Tanto quanto il precedente volume, anche questo è ricco di situazioni che sorprendono, facendo saltare sulla sedia il lettore per dei colpi di scena imprevedibili, ma facendolo anche divertire, e facendolo persino piangere di commozione sincera, per degli elementi opposti che, voglio sottolineare, caratterizzano di solito i grandi autori.
Ho lavorato come giornalista free-lance per un decennio e ho scritto anche delle recensioni per la narrativa di vario genere, questo mi ha permesso di formarmi una precisa opinione: e cioè che sono i grandi autori quelli che stanno attenti, più di tutti, a fornire al lettore degli spunti morali importanti e delle riflessioni umane profonde. E’ questo che succede infatti quando un autore rispetta l’intelligenza dei propri lettori, fornendo loro una storia che non ha una fine con la chiusura dell’ultima pagina del libro, ma prosegue ancora dopo, nella vita quotidiana, aiutandolo persino a riflettere su dei grandi temi, come quelli affrontati qui in Point Break: quali la paura di essere se stessi accentando la propria omosessualità, come succede a Finnigan; la voglia di essere normali sapendo di esserlo seppur non accettato dal sentire comune, come nell’affermazione sociale e sentimentale di Randy; la paura di innamorarsi e lasciarsi andare all’anarchia dell’amore, come accade con Charlotte; la voglia di tenere lontana la cattiveria umana e vivere una vita libera dal peso del mondo, come vediamo in Ryons. Tutti aspetti, questi ultimi, che troviamo nei vari personaggi ma anche in noi stessi quando indaghiamo la nostra stessa vita. Questo mi porta anche ad una ulteriore nota, relativa alla scelta del titolo.

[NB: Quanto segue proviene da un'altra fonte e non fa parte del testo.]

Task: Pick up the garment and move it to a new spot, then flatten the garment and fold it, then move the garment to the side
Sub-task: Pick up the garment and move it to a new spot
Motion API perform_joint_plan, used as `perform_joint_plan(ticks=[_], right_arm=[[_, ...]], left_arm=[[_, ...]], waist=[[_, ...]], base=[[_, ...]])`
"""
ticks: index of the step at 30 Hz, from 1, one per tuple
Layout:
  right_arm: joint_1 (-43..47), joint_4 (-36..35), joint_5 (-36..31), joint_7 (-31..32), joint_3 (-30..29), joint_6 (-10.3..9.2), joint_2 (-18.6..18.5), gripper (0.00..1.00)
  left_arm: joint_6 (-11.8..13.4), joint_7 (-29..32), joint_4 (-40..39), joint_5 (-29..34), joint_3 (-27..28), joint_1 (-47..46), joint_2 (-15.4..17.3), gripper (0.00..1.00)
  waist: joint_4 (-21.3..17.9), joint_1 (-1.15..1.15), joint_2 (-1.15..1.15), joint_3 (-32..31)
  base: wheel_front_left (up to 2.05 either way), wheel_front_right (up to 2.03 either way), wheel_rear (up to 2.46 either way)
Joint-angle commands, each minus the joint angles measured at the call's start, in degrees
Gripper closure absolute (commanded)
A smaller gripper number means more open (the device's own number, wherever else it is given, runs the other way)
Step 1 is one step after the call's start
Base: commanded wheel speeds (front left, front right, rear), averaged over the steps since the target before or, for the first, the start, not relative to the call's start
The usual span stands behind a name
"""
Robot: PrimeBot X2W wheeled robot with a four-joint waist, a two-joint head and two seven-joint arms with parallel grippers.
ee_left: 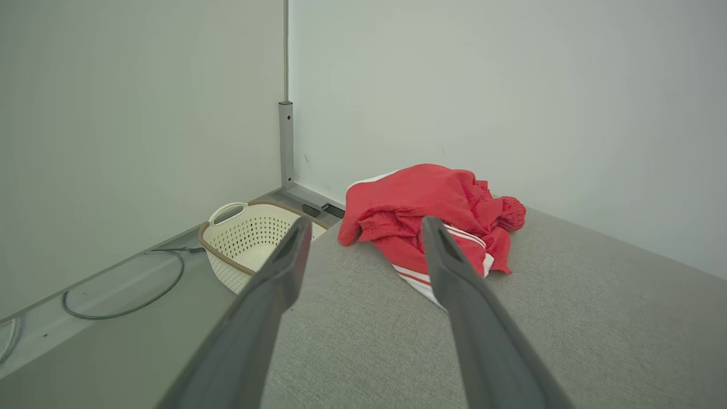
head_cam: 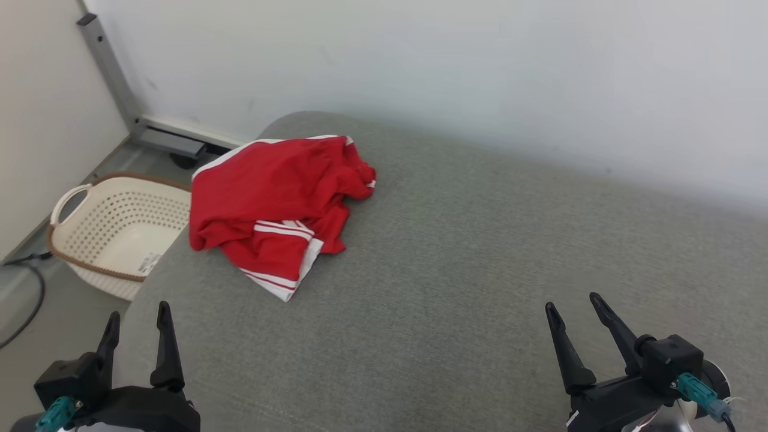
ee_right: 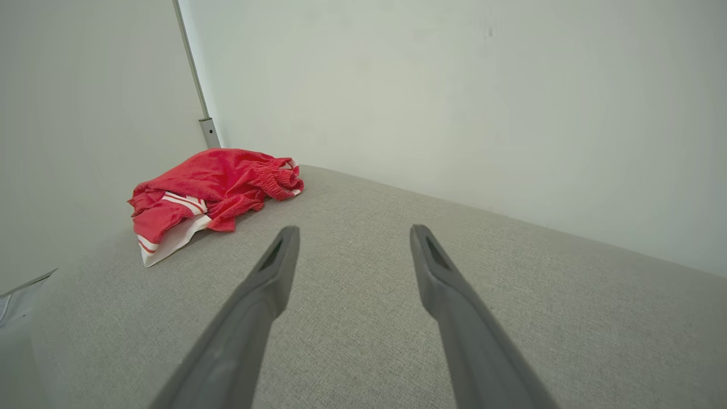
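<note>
Left gripper (head_cam: 138, 311), right gripper (head_cam: 571, 300): both spread wide, empty. Garment (head_cam: 270, 192) lies crumpled on the grey cushion (head_cam: 456, 252), ahead on the corner beside the basket (head_cam: 90, 267). The left gripper is on the basket side, probably nearer. Long axis unclear.

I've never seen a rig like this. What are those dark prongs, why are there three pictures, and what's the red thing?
This is a wheeled robot with two arms. One picture comes from a camera on its head, looking down. The other two come from cameras on its left and right wrists, looking along each gripper's two dark fingers, your prongs. The left gripper and right gripper are both open and hold nothing. On the grey padded surface lies a crumpled red garment with white stripes, toward the far left. A cream basket stands on the floor beside the surface.
</note>
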Motion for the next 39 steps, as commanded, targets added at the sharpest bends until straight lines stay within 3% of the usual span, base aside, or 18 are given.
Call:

Point Break infatti non ha alcun riferimento al gergo surfistico che è stato usato come titolo di un fortunato film di Hollywood. Se si supera la solita lettura superficiale, oggi tanto diffusa sui Social Network, che cerca di fare paragoni inutili tra il titolo di quel film e quello di questo romanzo, si comprende subito che non vi è alcun legame né alcuna scelta di comodo. Il Punto di Rottura visibile nella storia infatti, non è certo quello dal sapore sportivo usato nel surf, ma ha un preciso collegamento con il linguaggio della psicologia, intesa come scienza comportamentale.
Laddove la personalità di ogni essere umano ha un limite auto-imposto che, una volta raggiunto e superato, ovvero rotto, riesce a spezzare tutte le granitiche certezze e le cristallizzazioni della propria storia personale. Esattamente ciò che. capitolo dopo capitolo, accade ai protagonisti del romanzo.

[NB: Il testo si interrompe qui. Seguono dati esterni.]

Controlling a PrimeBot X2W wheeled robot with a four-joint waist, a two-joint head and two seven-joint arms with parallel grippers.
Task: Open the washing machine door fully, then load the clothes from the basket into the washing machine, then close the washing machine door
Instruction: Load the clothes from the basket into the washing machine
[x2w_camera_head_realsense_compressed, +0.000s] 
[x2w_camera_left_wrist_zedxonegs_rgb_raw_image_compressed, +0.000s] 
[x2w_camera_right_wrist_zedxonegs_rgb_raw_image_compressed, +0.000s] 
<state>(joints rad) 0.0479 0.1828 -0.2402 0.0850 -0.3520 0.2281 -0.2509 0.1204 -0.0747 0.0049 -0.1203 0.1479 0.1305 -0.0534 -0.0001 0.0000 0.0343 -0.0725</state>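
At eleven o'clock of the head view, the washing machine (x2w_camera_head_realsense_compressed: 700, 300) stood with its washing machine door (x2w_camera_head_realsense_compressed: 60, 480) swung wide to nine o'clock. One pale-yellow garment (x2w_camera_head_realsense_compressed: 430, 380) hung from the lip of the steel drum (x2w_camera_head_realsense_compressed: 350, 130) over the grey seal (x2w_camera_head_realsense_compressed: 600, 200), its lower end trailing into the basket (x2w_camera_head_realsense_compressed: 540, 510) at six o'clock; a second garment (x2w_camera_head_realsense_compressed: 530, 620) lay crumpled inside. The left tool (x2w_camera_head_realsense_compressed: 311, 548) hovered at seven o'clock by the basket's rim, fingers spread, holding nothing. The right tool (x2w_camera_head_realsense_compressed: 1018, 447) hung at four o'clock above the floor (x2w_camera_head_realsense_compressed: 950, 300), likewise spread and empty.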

Forse sarà alquanto banale la mia affermazione ma, sono sicuro che prima di giudicare un romanzo da un titolo che abbiamo già sentito da qualche altra parte, bisognerebbe leggere quel romanzo stesso, e capire così il perché di quella scelta.
Conosco personalmente Marion Seals e so quanto lavoro preparatorio vi è stato da parte sua dietro alla lunga realizzazione di questo romanzo. Ho apprezzato, personalmente, il rispetto che ha avuto nella descrizione fedele di tutti quei caratteri legati al mondo delle Forze Armate americane e, soprattutto, alle Compagnie Militari Private, di cui fanno parte due dei protagonisti: Ryons e Finnigan. E devo dire che mi ha emozionato leggere le avventure e i pensieri intimi di questi due personaggi, come fossero quelli di miei ex-commilitoni sia del mondo militare che di quello dei contractors.
Era ora che qualcuno descrivesse nella maniera corretta e per nulla stereotipata, gli uomini e i reparti militari speciali a cui essi appartengono, ma soprattutto, che descrivesse gli aspetti umani di questi individui.
Non sono macchine sessuali né macchine da guerra, come lo stereotipo diffuso ha finito per descrivere nei romanzi e nei film queste persone. Sono esseri umani, capaci di sbagliare, di ritornare sui propri errori e, infine, di amare.